Il est effectivement de notoriété publique que c’est l’appétit de l’investisseur non Américain - privé, institutionnel et Gouvernemental - qui a autorisé la Trésorerie US à procéder ces vingt dernières années à des levées massives de fonds ayant financé tout à la fois le train de vie du Gouvernement (guerres comprises), la consommation caricaturale du citoyen moyen et au passage quelques bonnes bulles spéculatives... Les autorités Américaines ont néanmoins trouvé aujourd’hui une parade bien pratique pour contourner cette volte face des investisseurs étrangers.
En effet, la Fed imprime des dollars qui permettent l’acquisition de Bons émis par le Trésor et par les agences affiliées ! La Banque Centrale Américaine procède tout bonnement à des simulacres d’émissions obligataires réussies mettant en scène des Bons qui « trouvent » toujours des acheteurs et ce au nez et à la barbe d’un marché complaisant qui applaudit de toutes ses mains car seulement préoccupé par les apparences.
Aujourd’hui, en 2010, les Etats-Unis d’Amérique, leur notation AAA, leur devise et même leur mode et train de vie se retrouvent le dos au mur car, en l’absence d’une amélioration rapide de leur balance commerciale et d’un rétablissement de leur croissance, il leur sera impossible de poursuivre le financement des baisses de taux quantitatives, c’est-à-dire de ces achats de Bons du Trésor et autres obligations plus ou moins corrélées à l’Etat, par l’intermédiaire de ménages pressés comme des citrons ou par une planche à billets ayant craché tout ce qu’elle avait dans le ventre ! Cet électrochoc à répétitions des baisses de taux quantitatives - simple manipulation consistant à comprimer les taux d’intérêts au possible - n’a en réalité fait qu’amplifier des comportements peu scrupuleux - voire pervers - préalables à la crise et ayant débouché sur cette même crise.
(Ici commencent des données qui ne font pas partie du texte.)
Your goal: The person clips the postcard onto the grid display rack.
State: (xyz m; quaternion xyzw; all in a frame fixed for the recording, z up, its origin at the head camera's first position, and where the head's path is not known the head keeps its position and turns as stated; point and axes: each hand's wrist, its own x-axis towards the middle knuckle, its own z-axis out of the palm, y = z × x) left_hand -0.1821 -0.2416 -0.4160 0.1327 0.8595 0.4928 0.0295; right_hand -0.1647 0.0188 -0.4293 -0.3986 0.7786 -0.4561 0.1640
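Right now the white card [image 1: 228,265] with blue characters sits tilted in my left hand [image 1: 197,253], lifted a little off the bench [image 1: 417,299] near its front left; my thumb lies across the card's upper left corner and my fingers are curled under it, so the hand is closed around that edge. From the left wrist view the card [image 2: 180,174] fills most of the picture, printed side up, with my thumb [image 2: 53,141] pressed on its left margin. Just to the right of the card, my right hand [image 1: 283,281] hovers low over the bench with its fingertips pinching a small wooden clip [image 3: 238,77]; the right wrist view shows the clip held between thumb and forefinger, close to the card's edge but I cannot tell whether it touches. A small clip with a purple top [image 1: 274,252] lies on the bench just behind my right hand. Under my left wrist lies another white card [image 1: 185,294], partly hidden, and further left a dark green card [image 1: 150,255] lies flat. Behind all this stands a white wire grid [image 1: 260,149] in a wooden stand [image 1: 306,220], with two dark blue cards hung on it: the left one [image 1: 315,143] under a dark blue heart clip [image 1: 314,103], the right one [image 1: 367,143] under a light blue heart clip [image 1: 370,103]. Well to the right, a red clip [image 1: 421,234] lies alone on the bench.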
Une occasion unique a été grossièrement ratée par l’ensemble des dirigeants Occidentaux qui, saisissant l’opportunité d’une accalmie grâce aux baisses de taux quantitatives, auraient pu corriger et purifier les distorsions du système financier tout en équilibrant le processus de distribution des ressources dans nos sociétés et en assainissant un commerce international dominé par les déséquilibres...
Par quel miracle les ménages Américains continueront-ils en 2010 à épargner (c’est-à-dire à thésauriser des obligations d’Etat) tout en consommant suffisamment pour faire progresser leur P.I.B. ... le tout dans un contexte de marché immobilier toujours déprimé et de revenus stagnants ? Subsidiairement, pourquoi le monde serait-il plus attiré aujourd’hui par les exportations Américaines ?
En réalité, les USA sont proches du point de rupture à moins que Bernanke et ses acolytes n’aient un plan B ou que l’Administration actuelle ne mise sur un facteur exogène - comme une guerre ? - qui doperait la relance. A mon sens, les dirigeants Américains sont saisis par le déni pendant que leur Empire sombre.